Resumo: Introdução. A prevalência de infecção pelo Toxoplasma gondii em galinhas caipiras varia nas diferentes regiões e não se conhece a prevalência do protozoário em galinhas de criação artesanal no Espírito Santo. Objetivo. Estudar a prevalência da infecção com T. gondii em galinhas caipiras de diferentes municípios do E. Santo. Métodos. Pesquisa de anticorpos anti-Toxoplasma gondii no soro em 510 galinhas provenientes de oito municípios do E. Santo, utilizando um teste comercial de hemaglutinação indireta (HAI) e o teste de aglutinação modificado (MAT). Em 64 aves com anticorpos anti-Toxoplasma no soro foi testando o isolamento do protozoário através da inoculação de macerado de músculo, coração e encéfalo, previamente digerido com pepsina, na cavidade peritoneal de camundongos. Questionários foram aplicados em cada propriedade para se avaliar as condições de criação das galinhas e o conhecimento dos proprietários e moradores sobre o parasita e a doença. Resultados. A prevalência geral de anticorpos anti-Toxoplasma em 510 galinhas caipiras foi de 40,4% (IC 95%: 36,1-44,7) pela HAI e 38,8% (IC 95%: 34,6-43) pelo MAT. Maior prevalência foi observada nos municípios do Norte do Estado (Colatina e Linhares; respectivamente, 73 e 40%). Foi isolado o parasita em 50 (78,1%; IC 95%: 73,2-84) das 64 galinhas submetidas ao bioensaio (em 48, o parasita foi isolado na cavidade peritoneal e, em duas, houve soro conversão). Nos 48 animais em que o parasita foi recuperado, houve alto índice de mortalidade, entre 10 e 31 dias após inoculação. As observações sobre as condições das propriedades mostraram presença de gatos em promiscuidade com as galinhas e o frequente hábito de alimentar esses animais com restos do abate de galinhas.
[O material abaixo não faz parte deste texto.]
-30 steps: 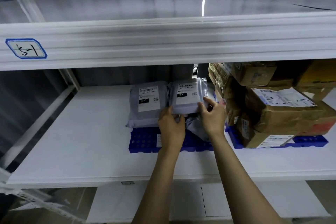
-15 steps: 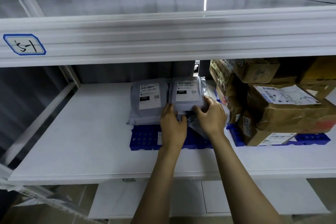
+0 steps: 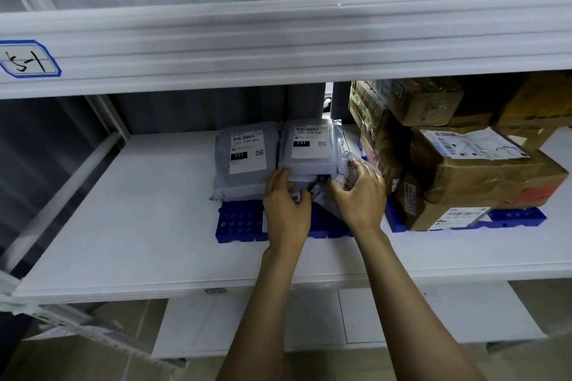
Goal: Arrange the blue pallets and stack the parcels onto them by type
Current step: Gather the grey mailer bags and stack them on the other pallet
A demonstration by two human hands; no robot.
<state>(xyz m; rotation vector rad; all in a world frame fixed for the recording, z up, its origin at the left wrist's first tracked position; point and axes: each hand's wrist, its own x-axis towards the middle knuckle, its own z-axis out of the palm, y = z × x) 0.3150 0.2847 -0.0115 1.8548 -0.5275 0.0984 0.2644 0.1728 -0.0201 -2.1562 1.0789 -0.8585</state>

Conclusões. (a) A prevalência de infecção com T. gondii em galinhas caipiras em nosso meio é alta, semelhante à observada em outras regiões do Brasil; (b) a alta mortalidade dos camundongos no bioensaio para isolamento do parasita é um indicador indireto de patogenicidade das cepas isoladas; (c) o método de HAI utilizando kit comercial teve concordância de 82% com o MAT, o que pode recomendá-lo para testes de rastreamento porque é mais econômico e de mais fácil execução; (d) em todas as propriedades visitadas havia gatos soltos e, na maioria delas, em promiscuidade com as aves e demais espécies; (e) grande parcela dos entrevistados desconhecem a toxoplasmose e a possibilidade das carnes, verduras e gato serem fontes de infecção.
Palavras-chave: Toxoplasmose, Toxoplasma gondii, galinhas caipiras, sorologia, isolamento, bioensaio.